Of all educational options for student loans, it is with the most attractive conditions of Perkins Loans. Perkins Loans has an incredibly low fixed rate of 5 percent. These loans also have a longer "grace period" - time allowed after leaving school before payment is required. Perkin's loan offers a 9 month grace period, as opposed to 6 months with a Stafford loan. Another big advantage of Perkins Loans is that they do not start to grow until you leave school.
Your Perkins Loan can also qualify for Loan Cancellation, which can repay part or all of your student loans. Federal Loans Cancellation is offered to academics who agree to work in high-level areas, such as agreeing to teach in a designated low-income school. The disadvantage of Perkins Loans is that they are not available to everyone - these loans are designed for students with "exceptional needs".
If Perkins Loans are not an option for you, Stafford Loan is the second best. Stafford Loans offer benefits similar to Perkins Loans, with interest rates currently in the range 5 to 7 percent - still very reasonable, as loans are going on these days. Like Perkins Loans, Stafford loans do not require repayment until you leave school or leave during the half-time student. They also have a grace period of six months before payments must begin.

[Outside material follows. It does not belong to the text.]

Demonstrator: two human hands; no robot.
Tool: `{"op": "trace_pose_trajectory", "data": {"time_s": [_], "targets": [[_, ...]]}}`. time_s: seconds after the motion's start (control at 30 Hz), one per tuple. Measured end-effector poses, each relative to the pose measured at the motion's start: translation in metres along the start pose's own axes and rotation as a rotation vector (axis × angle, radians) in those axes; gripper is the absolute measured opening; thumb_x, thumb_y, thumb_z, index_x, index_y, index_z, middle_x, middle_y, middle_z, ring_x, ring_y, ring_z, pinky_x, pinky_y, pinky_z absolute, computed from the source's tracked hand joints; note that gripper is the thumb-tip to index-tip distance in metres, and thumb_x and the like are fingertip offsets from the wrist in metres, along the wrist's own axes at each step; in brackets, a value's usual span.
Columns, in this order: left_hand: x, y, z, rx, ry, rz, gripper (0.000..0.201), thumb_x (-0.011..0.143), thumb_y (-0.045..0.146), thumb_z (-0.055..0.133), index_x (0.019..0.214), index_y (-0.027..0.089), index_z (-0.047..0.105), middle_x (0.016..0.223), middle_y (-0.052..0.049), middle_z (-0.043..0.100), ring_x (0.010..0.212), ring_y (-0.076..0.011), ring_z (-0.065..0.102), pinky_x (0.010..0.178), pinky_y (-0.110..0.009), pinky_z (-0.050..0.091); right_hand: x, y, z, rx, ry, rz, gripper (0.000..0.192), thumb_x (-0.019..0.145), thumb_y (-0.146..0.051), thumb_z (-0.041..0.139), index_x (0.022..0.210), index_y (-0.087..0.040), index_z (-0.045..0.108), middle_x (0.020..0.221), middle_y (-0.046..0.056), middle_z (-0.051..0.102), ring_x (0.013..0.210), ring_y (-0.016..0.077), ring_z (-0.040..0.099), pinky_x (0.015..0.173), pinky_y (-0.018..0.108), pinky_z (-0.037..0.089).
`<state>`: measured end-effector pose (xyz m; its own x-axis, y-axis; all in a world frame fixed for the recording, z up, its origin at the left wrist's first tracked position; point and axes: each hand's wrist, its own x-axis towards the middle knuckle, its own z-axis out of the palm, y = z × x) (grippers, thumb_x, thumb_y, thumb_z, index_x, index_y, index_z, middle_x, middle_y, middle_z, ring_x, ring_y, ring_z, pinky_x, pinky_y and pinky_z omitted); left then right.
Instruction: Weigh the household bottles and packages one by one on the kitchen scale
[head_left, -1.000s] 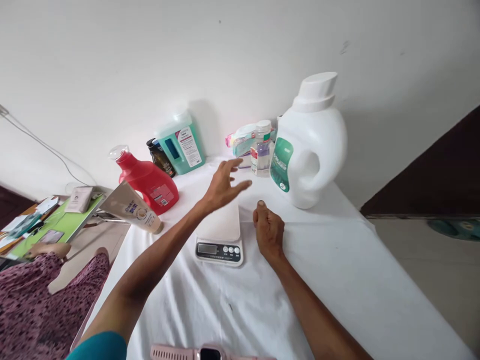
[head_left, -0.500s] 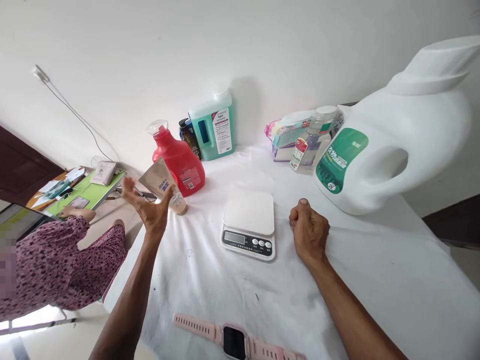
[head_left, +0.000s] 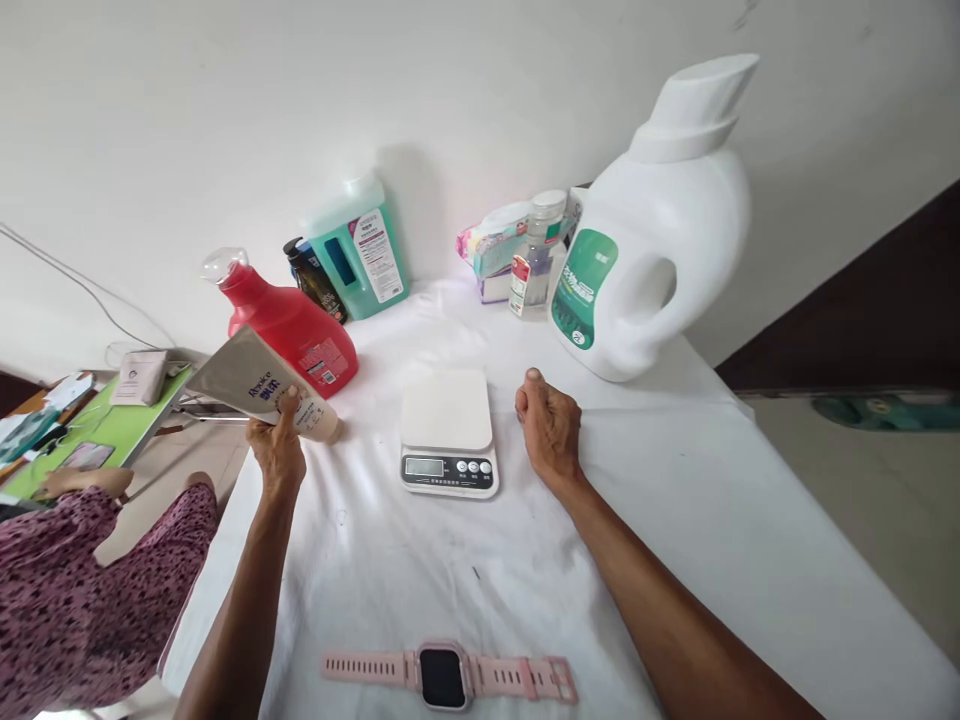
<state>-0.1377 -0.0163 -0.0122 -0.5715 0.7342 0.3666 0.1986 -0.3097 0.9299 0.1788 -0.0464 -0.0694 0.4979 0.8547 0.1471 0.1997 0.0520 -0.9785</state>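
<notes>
My left hand is closed around a beige Rejoice squeeze tube, thumb on its printed front. The tube tilts, with its cap end to the right and its wide end up to the left, in front of a red bottle. A white kitchen scale lies in the middle of the table with a bare weighing plate. To the right of the scale, my right hand rests on the cloth as a fist, with nothing visible in it. Near the front edge a pink smartwatch is laid out flat.
At the back stand a teal jug, a dark pump bottle, a clear jar, a tissue pack and a large white detergent jug. A person in patterned clothes sits left beside a green table.
My left hand has closed on the squeeze tube, which has tipped further left. The view has shifted right, so the table items appear further left. My right hand stays a fist.
</notes>
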Motion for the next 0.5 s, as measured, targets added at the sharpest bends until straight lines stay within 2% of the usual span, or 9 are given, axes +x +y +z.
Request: {"op": "trace_pose_trajectory", "data": {"time_s": [0.13, 0.27, 0.37, 0.5], "targets": [[-0.011, 0.029, 0.032, -0.145, -0.098, 0.055, 0.032, 0.073, 0.045, 0.089, 0.089, 0.021, 0.076, 0.095, -0.005, 0.076, 0.096, -0.0241, 0.073, 0.087, -0.038, 0.063, 0.0, -0.003, -0.002, 0.013, -0.008, 0.009, 0.071, 0.099, -0.083, 0.032, 0.058, -0.026, 0.036, 0.051, -0.003, 0.037, 0.051, 0.0146, 0.038, 0.055, 0.031, 0.032], [-0.025, 0.054, 0.076, -0.215, -0.299, 0.072, 0.027, 0.076, 0.045, 0.089, 0.086, 0.022, 0.078, 0.091, -0.004, 0.075, 0.093, -0.0227, 0.073, 0.086, -0.037, 0.063, 0.0, -0.003, -0.002, 0.017, -0.001, 0.016, 0.071, 0.099, -0.084, 0.033, 0.058, -0.026, 0.038, 0.051, -0.002, 0.039, 0.052, 0.0152, 0.04, 0.055, 0.031, 0.033], [-0.039, 0.059, 0.104, -0.209, -0.455, 0.061, 0.028, 0.078, 0.047, 0.088, 0.082, 0.021, 0.078, 0.087, -0.004, 0.076, 0.086, -0.0221, 0.073, 0.08, -0.037, 0.063, 0.001, -0.002, -0.002, 0.025, 0.003, 0.023, 0.072, 0.098, -0.084, 0.033, 0.058, -0.025, 0.039, 0.052, -0.002, 0.04, 0.052, 0.0154, 0.041, 0.055, 0.031, 0.034], [-0.053, 0.052, 0.124, -0.19, -0.572, 0.033, 0.027, 0.079, 0.046, 0.088, 0.085, 0.02, 0.081, 0.089, -0.005, 0.079, 0.083, -0.0218, 0.074, 0.078, -0.037, 0.063, 0.001, -0.003, -0.002, 0.024, -0.01, 0.026, 0.072, 0.099, -0.084, 0.031, 0.058, -0.026, 0.038, 0.053, -0.002, 0.039, 0.053, 0.0155, 0.04, 0.055, 0.031, 0.033]]}}
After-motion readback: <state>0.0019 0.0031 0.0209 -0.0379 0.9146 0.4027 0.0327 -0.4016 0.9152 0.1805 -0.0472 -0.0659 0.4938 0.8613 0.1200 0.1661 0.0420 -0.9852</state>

Stafford Loans are offered directly from the federal government, and are also offered through the use of a private lending institution. Depending on the college you will attend, you may have the opportunity to take either a direct federal Stafford Loan or take the same loan by using a private lending institution as a broker. With some schools you can have both options. In the case of private lenders, some colleges may have special institutions that they consider to be "preferred lenders" but keep in mind that you are able to apply for your own lender for a Stafford loan.

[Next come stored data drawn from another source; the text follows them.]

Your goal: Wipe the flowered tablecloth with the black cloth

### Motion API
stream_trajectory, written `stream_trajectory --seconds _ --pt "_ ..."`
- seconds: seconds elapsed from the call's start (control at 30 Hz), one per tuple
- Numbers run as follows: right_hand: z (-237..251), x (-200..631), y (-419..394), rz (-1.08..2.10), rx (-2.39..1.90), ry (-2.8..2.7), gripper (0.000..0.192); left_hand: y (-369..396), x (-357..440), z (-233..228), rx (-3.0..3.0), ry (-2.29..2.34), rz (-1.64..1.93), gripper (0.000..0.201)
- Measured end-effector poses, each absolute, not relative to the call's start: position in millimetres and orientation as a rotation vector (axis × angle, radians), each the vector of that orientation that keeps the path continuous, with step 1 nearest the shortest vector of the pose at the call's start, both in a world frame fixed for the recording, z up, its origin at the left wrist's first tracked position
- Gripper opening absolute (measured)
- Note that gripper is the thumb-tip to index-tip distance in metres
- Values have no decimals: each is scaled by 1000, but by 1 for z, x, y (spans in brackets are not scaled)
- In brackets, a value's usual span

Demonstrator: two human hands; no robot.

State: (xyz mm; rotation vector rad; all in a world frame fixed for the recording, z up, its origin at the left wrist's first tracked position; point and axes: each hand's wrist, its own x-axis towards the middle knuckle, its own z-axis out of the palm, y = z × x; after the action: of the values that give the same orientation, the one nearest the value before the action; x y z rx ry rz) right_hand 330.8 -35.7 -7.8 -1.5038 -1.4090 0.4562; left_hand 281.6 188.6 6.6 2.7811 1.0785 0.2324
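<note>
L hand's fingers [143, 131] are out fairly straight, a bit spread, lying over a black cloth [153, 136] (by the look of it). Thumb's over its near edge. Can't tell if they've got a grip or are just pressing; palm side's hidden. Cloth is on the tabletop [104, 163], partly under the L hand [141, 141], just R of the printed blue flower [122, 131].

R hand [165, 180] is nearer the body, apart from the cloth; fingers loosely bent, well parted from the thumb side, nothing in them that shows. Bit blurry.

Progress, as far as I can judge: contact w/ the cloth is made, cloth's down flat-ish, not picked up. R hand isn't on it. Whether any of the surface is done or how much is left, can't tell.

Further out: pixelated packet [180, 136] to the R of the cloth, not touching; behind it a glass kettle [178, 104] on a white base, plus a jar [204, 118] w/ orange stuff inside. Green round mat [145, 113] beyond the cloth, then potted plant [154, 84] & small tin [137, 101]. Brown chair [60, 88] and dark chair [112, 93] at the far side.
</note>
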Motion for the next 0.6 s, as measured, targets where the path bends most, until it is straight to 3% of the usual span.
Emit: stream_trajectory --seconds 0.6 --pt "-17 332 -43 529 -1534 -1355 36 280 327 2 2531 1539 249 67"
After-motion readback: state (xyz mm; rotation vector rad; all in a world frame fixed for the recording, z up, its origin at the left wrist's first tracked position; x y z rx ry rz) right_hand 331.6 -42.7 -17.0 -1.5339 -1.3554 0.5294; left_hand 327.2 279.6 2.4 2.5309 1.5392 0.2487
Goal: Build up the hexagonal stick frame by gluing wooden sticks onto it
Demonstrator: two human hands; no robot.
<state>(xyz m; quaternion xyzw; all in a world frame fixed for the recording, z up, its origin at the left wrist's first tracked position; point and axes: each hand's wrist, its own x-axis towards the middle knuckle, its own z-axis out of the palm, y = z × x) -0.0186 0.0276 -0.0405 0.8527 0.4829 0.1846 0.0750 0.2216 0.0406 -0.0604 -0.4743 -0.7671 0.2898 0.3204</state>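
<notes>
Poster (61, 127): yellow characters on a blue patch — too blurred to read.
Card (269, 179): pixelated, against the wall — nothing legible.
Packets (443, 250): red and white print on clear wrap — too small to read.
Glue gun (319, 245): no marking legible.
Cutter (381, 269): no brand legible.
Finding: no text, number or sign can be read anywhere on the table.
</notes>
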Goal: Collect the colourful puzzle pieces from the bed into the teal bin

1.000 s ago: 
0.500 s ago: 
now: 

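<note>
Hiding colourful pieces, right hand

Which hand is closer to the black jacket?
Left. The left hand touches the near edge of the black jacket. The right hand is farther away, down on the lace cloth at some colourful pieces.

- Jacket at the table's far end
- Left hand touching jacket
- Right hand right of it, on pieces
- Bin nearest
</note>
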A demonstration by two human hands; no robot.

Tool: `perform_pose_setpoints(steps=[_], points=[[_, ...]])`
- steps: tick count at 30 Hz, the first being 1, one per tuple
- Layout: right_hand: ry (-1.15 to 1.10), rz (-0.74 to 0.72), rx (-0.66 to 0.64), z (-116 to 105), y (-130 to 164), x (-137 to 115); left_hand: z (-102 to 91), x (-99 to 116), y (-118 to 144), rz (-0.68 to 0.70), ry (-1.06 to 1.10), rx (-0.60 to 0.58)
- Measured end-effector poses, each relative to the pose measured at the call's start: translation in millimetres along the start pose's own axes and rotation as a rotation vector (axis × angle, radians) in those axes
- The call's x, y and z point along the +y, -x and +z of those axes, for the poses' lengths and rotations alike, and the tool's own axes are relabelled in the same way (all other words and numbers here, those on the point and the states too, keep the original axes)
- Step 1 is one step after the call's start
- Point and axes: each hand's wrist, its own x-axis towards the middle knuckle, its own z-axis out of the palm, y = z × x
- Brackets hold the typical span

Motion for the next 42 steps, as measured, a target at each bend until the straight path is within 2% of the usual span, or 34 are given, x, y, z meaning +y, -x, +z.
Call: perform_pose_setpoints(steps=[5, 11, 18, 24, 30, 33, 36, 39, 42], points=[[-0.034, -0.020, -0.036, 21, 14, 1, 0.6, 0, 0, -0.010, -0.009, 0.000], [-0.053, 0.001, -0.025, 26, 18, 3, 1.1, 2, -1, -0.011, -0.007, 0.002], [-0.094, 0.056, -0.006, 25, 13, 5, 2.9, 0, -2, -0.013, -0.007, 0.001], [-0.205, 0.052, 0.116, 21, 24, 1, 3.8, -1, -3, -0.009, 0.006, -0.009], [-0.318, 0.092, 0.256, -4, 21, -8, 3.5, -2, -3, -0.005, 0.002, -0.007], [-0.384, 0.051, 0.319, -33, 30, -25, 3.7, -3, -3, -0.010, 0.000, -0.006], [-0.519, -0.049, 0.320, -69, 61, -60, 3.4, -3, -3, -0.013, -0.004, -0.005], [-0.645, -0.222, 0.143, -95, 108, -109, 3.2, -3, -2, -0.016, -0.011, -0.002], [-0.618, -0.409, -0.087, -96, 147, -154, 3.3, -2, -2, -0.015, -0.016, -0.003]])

If you find that scholarships, scholarships and federal student loans do not cover your needs, private student loans are always an option. Private student loans are a good value, but generally they have slightly higher interest rates than their federal counterparts, and these rates are usually variable. Since private student loans are not federally supported, you will probably find that you need someone, like a parent, to participate in you. Even if your credit allows you to secure your own financing, it's a very wise choice to have a cosigner because it can lower your loan rate. Lowering this interest rate, even with a fraction of the percentage, can make a big difference in lowering the total amount of money that you have to pay back on the loan.
Unlike federal loans, private student loans may require you to start making monthly payments while still in school. These payments may be in any reduced form during this time, such as an interest payment. Even if your specific loan does not require any kind of refund at school, it's still a good idea to send what you can, whenever you can. Even small irregular payments made before time can have a big effect on lowering the total amount you have to pay back.
Student loans, especially the federally supported versions, are a great value for students and their parents when other funding options are not enough. It is true that the many different types of student loans can be confusing to sort through. But more loan options mean you're more likely to find a fit that is better for your specific needs. And having basic knowledge about the various funding opportunities for education makes it much easier to find the fit that suits you.